A very attractive and well justified rant. But others, with far more experience but much less aesthetic sense have been barking up that tree for 30 years.

In fact, it's thanks to the lousiness of the Unix shell that we have Perl and TCL, and their progeny, Python and Ruby.

People who need intellectual closure should try SCSH, which unifies the disparate worlds of procedure, builtin, operator, command, socket, file, pipe, process, thread and system call into one coherent construct: function.

http://www.scsh.net/index.html

Take a look at the manual as well. The quality of technical writing and presentation are the norm in that neck of the woods.

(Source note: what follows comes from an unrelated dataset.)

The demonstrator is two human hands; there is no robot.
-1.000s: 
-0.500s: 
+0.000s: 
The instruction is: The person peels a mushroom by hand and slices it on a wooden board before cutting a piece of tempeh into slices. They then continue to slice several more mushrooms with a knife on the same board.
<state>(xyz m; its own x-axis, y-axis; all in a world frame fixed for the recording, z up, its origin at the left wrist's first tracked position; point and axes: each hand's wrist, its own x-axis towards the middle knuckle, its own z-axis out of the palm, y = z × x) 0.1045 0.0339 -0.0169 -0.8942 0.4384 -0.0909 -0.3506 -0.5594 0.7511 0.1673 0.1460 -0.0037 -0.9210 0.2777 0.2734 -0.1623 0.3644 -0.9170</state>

Suckage shouldn't be the status-quo. Worse is not better. Evolve!


Lousiness of the unix shell? The shell is beautiful and useful and not in any way lousy. It's not supposed to be a programming language, in fact, the only places it's used as such are places where it's unreasonable to expect a system will have anything else (autoconf and friends).

When's the last time you used perl, tcl, python, ruby, or anything but the shell as an interactive prompt to invoke other programs?

If I may:

    filter ()
    {
        read p && echo $p || exit
        while read x; do
            if [ `expr $x % $p` != 0 ]; then
                echo $x
            fi
        done | filter
    }


You managed to cherry-pick the few Good Parts.

Question for you: what is the syntax for declaring a variable, initializing the variable, referencing the variable later, and assigning the value of that variable to another variable? ;-)

Now that I have refreshed your memory, do you still insist it's not lousy?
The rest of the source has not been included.